- _YOUR TASK_
In this data, count the lines in which "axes" appears and give only that number.

- _RAW DATA_
━━━━━━━━━━━━━━━━━━━━━━━━━━━━━━

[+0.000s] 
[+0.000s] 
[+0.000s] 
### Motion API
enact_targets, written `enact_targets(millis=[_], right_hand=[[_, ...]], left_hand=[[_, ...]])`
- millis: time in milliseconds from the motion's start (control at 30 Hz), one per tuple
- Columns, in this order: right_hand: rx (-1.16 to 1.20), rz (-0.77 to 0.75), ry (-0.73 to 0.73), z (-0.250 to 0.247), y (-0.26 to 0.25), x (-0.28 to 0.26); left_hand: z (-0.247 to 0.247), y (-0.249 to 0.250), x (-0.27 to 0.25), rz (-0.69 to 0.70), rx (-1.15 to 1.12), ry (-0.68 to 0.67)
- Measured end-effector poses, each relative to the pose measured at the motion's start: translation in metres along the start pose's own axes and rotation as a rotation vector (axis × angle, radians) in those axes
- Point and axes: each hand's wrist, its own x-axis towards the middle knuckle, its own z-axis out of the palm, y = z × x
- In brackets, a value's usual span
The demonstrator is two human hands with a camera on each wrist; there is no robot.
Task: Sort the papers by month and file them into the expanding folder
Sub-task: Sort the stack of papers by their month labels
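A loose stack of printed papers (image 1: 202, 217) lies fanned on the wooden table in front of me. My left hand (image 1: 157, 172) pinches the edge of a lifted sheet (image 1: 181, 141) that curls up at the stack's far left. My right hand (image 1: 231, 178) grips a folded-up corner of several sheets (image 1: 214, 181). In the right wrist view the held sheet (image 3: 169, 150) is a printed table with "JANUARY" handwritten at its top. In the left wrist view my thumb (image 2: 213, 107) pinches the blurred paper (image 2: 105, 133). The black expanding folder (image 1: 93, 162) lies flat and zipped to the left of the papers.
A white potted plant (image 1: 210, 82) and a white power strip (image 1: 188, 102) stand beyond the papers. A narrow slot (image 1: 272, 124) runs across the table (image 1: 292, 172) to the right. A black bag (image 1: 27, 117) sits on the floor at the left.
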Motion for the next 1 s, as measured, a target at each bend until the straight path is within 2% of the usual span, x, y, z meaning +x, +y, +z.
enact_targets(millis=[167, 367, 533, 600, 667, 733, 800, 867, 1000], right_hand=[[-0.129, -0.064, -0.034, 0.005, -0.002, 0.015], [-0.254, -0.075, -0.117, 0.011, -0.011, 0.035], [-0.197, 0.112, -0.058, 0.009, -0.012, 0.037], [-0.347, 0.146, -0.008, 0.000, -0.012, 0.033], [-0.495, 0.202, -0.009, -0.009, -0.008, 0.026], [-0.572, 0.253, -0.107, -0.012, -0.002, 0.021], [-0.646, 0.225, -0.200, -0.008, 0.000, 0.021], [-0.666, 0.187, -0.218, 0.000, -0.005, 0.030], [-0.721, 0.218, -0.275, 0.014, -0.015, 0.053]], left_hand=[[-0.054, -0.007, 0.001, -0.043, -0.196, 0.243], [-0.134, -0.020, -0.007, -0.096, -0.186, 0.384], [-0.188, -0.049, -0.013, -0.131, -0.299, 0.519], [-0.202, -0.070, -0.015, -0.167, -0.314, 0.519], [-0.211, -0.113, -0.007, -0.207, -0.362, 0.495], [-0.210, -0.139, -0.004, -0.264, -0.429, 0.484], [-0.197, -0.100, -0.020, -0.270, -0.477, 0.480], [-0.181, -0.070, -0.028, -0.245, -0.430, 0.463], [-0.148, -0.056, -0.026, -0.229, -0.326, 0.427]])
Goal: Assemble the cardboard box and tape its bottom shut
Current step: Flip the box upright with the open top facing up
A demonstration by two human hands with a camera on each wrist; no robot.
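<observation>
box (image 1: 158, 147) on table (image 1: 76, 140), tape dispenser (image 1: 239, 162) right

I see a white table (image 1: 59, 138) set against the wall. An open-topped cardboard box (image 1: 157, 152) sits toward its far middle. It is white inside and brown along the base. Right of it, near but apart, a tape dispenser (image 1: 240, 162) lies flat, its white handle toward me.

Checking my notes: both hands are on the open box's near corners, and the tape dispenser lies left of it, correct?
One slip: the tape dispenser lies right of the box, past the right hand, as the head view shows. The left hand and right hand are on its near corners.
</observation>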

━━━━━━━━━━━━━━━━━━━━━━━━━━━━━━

- _YOUR SOLUTION_
2